Life on board was particularly rudimentary for crew and soldiers.  Conditions for sleeping and eating were very cramped and dark.  Each man was allowed only meagre possession as there was no space for such things. Each man would have a wooden chest for sitting on, storing his things, and eating on. The crushing lack of space would have been claustrophic to say the least.

17thC wooden chest belonging to a crew member. Above: some leather mittens/gloves.  Below: Shoes belonging to a crew member.
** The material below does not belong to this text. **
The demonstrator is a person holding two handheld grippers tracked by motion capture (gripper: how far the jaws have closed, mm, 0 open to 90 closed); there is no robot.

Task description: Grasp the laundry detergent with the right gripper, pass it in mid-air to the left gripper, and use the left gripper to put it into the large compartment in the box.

Potentially made by the owner. A leather pouch remnant. Small casket with a ‘combination’ lock. Earthernware likely from the officers mess. Simple wooden dishes and spoons mostly likely used by the conscipted seamen.  In contrast the officers would have had pewter and faience dishes served in the Captain’s quarters. Entrance to the Captain’s quarters – which would have doubled as the King’s quarters if he was on board.  Gustavus was an unusual Renaissance king and led his troops into battle for nearly 30 years.   Captain’s quarters – the ceiling height is barely 5’5″ inside. The Vasa Museum itself is quite a spectacle, if you look out the window,s it is only a few hundred meters from the spot where the Vasa sank.  The museum also occupies the site of the former naval dockyard.  There were 384 proposals to build a museum to house the important Vasa warship The blue window to the right, depicts the depth of water in which the Vasa sank. The height of the ceiling marks the point at which the masts were cut off when the ship was submerged.  Part of the architectural design has the full size of the masts on the outside of the building showing the full 52.5m height of the ship. It is an exceedingly impressive ship, and in a perfectly designed musuem to showcase it.  No wonder it has become one of the world’s premiere tourist attractions – you can not seen anything like this anywhere else in the world.

A recreation of the gun decks shows how large the cannon were and in what tight quarters the soldiers lived. Six to eight men would ‘live’ between each gun.  This was achieved by working and sleeping in shifts.  Still, it would have been extremely close and uncomfortable quarters for what was potentially months at sea. I was fortunate enough to visit the museum during regular public hours, as well as to attend a private conference dinner at the museum.  It was a very special experience to be able to admire and explore the ship and the museum without the hordes of bustling tourists present.  I’ve put way too many photos into this post!